Quand un journaliste tente (Philippe Brochen, libération) de dépasser l’évaluation quantitative en s’essayant à qualifier les artistes programmés selon des critères artistiques [1], on est atterré par la finesse des catégories esthétiques employées : « la scène hexagonale a pris du muscle », « la tendance à Rennes est au transgenre », « Bomba Estereo sont des compatriotes incendiaires. »

On notera au passage que la métaphore incendiaire se porte bien et flatte la posture rebelle des amateurs de musiques actuelles, désormais figée dans la simple apparence du consumérisme culturel et festif [2]. Mais ces incendiaires relèvent plus de la parade commerciale que de l’émeute réelle. Et la contestation dans les musiques actuelles est fort tolérée voire encouragée quand elle est canalisée dans des parc-expositions gigantesques et exutoires, « sécurisés »par des milices et des maitres chiens et destinée à des foules abruties et anesthésiées.

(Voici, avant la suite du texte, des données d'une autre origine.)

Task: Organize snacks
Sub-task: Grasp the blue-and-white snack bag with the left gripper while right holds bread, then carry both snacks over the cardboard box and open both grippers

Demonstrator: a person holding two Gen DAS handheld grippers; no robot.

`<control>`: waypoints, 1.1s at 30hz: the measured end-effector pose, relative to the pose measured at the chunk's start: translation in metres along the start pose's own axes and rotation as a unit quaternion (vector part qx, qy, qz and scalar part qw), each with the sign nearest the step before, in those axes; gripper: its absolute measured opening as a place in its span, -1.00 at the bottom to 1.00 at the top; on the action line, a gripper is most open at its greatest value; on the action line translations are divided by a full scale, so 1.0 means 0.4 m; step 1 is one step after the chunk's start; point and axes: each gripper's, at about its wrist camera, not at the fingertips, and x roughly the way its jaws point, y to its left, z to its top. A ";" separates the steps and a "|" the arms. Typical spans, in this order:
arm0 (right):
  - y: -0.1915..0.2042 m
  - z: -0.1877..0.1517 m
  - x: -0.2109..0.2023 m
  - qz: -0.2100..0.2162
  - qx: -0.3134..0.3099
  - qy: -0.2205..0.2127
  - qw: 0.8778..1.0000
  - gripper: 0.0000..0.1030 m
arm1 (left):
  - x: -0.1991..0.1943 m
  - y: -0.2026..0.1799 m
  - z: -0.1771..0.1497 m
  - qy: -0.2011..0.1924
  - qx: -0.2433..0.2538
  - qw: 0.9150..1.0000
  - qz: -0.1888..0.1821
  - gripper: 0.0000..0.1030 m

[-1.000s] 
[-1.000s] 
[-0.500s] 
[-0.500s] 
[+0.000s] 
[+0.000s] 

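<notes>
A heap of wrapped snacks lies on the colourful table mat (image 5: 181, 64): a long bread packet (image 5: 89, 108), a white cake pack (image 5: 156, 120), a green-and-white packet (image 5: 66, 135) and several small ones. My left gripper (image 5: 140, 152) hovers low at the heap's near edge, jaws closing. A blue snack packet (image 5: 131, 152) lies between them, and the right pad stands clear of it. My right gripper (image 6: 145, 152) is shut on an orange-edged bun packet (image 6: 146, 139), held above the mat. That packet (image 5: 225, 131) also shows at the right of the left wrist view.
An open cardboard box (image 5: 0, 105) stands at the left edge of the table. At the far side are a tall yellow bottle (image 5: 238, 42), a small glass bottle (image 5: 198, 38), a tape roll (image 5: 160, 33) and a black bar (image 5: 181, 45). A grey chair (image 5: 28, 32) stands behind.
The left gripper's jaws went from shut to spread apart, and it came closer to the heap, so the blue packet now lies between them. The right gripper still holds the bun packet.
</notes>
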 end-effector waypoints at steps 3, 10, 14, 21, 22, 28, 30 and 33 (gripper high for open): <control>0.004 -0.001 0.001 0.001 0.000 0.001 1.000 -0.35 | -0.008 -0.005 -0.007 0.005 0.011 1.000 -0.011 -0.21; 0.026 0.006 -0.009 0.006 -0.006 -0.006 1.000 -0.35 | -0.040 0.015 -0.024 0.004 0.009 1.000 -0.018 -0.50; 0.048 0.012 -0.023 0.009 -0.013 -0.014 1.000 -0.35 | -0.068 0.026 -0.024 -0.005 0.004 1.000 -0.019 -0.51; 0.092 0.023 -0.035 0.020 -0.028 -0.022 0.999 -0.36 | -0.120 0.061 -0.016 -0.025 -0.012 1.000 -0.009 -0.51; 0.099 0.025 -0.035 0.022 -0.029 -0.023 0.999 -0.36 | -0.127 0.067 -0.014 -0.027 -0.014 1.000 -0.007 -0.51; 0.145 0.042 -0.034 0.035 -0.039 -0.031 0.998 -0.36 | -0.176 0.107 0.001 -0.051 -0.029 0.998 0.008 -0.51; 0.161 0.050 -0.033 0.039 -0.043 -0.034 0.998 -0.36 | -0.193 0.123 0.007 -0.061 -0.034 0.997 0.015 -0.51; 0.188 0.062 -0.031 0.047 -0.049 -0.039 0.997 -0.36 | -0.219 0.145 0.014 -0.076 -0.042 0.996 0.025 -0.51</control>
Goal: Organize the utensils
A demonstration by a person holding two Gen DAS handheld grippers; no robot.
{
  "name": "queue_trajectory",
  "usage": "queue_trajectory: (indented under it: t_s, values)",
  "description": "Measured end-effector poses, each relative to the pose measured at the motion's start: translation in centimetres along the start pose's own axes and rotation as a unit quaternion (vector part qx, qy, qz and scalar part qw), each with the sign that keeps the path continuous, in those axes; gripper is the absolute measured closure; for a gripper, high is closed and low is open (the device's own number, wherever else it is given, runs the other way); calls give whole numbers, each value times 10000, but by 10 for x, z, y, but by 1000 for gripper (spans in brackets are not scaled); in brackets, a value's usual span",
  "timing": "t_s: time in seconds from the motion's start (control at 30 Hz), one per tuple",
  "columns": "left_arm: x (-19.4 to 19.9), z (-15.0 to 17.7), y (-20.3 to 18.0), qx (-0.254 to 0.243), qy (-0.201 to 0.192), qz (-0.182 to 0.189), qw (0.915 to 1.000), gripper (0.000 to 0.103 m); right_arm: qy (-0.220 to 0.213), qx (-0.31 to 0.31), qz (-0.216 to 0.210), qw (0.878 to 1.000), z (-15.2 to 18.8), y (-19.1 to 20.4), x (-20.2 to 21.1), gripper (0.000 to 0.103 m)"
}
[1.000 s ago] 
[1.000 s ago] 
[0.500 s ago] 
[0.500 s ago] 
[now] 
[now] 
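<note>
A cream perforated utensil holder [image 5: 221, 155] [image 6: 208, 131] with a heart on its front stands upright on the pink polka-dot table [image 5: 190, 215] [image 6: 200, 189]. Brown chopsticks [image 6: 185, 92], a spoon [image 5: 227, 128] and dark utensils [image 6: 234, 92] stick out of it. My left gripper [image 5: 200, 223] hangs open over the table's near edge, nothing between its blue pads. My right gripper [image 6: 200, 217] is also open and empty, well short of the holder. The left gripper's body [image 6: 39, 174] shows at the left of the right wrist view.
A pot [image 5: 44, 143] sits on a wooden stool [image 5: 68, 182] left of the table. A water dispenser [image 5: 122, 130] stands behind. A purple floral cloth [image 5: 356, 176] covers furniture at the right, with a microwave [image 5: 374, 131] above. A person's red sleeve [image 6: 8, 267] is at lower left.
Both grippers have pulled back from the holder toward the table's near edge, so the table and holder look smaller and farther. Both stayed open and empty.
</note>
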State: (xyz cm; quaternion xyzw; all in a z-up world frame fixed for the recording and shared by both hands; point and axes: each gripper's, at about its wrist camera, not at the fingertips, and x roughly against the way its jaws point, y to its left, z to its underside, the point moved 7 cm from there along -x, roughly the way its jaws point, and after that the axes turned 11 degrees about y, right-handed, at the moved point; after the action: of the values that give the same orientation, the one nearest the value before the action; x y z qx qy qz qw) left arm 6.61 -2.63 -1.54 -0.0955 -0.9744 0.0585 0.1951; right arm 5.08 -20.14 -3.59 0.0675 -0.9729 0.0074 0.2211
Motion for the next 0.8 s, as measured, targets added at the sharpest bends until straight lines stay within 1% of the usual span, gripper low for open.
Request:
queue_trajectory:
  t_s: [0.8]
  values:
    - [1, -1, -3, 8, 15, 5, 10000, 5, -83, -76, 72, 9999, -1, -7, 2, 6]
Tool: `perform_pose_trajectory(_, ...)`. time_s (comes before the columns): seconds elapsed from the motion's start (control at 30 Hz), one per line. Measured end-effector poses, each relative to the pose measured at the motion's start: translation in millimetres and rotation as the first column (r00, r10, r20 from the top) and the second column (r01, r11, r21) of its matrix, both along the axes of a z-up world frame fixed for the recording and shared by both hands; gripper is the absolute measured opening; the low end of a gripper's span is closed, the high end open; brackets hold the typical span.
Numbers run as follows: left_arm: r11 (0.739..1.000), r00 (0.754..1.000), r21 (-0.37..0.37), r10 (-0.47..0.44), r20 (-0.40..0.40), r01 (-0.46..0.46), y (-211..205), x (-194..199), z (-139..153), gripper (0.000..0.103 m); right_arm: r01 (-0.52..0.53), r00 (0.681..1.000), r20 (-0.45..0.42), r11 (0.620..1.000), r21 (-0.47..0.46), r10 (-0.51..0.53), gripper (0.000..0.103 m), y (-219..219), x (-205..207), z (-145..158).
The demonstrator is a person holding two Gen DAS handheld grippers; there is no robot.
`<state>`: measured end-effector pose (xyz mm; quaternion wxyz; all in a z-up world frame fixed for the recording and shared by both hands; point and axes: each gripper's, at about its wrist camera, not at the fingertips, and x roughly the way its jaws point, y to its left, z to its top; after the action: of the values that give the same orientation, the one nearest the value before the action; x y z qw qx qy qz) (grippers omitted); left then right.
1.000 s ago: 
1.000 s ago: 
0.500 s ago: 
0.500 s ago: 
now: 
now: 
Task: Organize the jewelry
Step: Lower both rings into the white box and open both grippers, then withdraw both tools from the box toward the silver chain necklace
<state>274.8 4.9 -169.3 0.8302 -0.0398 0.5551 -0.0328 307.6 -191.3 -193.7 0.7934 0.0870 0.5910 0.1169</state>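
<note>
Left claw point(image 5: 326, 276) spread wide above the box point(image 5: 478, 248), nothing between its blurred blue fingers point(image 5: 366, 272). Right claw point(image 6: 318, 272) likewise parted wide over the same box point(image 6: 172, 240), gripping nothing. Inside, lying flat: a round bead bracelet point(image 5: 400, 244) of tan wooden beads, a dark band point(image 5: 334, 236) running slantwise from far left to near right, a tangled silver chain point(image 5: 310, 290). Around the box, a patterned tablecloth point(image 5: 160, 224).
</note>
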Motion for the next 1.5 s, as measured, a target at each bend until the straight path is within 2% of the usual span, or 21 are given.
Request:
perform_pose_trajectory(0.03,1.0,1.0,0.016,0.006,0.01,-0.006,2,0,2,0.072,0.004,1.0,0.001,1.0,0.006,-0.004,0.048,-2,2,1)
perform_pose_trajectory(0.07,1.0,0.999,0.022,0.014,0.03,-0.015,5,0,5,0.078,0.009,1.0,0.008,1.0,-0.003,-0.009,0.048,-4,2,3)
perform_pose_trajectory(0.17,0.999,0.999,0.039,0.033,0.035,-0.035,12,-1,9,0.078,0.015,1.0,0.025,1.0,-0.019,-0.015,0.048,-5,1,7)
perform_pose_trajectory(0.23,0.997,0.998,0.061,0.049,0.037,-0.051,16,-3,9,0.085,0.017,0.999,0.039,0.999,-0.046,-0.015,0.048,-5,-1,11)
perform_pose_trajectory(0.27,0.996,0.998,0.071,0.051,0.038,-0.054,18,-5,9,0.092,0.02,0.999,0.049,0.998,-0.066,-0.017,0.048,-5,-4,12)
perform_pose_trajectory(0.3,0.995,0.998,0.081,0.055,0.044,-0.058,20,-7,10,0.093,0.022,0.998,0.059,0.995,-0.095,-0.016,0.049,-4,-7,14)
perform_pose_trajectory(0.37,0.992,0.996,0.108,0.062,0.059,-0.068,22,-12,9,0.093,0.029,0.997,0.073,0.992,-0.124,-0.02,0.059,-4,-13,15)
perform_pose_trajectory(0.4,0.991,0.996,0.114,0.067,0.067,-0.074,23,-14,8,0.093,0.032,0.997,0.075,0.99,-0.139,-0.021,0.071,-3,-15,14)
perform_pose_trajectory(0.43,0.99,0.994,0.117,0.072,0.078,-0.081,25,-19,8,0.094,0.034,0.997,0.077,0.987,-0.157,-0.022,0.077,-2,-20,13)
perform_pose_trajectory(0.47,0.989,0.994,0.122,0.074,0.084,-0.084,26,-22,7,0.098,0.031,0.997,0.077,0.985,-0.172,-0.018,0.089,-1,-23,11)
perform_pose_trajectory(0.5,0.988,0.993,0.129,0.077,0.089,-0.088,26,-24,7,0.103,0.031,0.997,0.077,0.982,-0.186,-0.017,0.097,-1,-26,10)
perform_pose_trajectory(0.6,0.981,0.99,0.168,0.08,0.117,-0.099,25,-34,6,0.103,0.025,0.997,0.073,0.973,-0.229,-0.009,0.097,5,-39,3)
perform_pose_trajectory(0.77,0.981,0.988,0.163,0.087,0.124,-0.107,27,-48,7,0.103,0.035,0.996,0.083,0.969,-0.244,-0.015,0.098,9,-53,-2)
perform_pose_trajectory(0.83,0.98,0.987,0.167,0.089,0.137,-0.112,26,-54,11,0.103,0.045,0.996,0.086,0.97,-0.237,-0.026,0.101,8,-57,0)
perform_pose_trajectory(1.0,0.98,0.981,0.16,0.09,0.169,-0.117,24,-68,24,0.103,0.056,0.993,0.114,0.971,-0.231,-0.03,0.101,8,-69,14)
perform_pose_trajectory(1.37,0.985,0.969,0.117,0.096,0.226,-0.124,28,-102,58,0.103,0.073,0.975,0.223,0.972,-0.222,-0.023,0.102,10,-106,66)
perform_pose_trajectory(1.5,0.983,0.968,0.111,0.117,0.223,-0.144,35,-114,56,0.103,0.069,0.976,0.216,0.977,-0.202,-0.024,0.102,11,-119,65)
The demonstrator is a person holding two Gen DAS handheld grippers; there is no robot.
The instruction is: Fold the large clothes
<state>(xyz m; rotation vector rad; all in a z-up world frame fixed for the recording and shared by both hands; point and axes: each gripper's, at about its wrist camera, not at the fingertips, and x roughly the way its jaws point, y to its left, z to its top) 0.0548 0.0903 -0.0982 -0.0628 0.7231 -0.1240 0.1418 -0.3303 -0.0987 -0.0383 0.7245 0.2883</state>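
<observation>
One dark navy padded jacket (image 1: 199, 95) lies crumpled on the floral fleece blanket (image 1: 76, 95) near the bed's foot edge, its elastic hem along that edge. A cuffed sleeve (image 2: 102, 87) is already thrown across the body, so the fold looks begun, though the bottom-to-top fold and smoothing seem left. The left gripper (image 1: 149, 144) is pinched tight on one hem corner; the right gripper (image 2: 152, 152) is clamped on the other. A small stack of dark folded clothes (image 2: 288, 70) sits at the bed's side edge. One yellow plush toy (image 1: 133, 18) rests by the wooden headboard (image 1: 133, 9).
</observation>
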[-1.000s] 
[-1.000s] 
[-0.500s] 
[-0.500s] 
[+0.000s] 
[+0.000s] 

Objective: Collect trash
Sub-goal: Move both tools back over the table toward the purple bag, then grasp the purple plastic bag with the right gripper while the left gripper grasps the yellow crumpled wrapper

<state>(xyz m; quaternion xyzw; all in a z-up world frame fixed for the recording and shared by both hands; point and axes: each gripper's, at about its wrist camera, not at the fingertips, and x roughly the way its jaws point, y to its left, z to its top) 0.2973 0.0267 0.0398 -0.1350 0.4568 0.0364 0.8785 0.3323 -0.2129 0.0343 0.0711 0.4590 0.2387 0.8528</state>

Autre symptôme omniprésent des musiques actuelles et de « la démocratie culturelle » : l’idéologie du festif. Il est significatif à cet égard que les condamnés de la prison de Rennes exigent du programmateur des « trans » « juste de la musique festive et du soleil » [3]. Et de même, les condamnés de la « démocratie culturelle » et les damnés d’une société qui n’a rien d’autre à offrir qu’une culture anesthésiée et une fausse conscience aseptisée marchent au pas et au son d’une musique festive et ensoleillée. Tristes mines, tristes sires, tristes musiques actuelles… Catastrophe du sensible.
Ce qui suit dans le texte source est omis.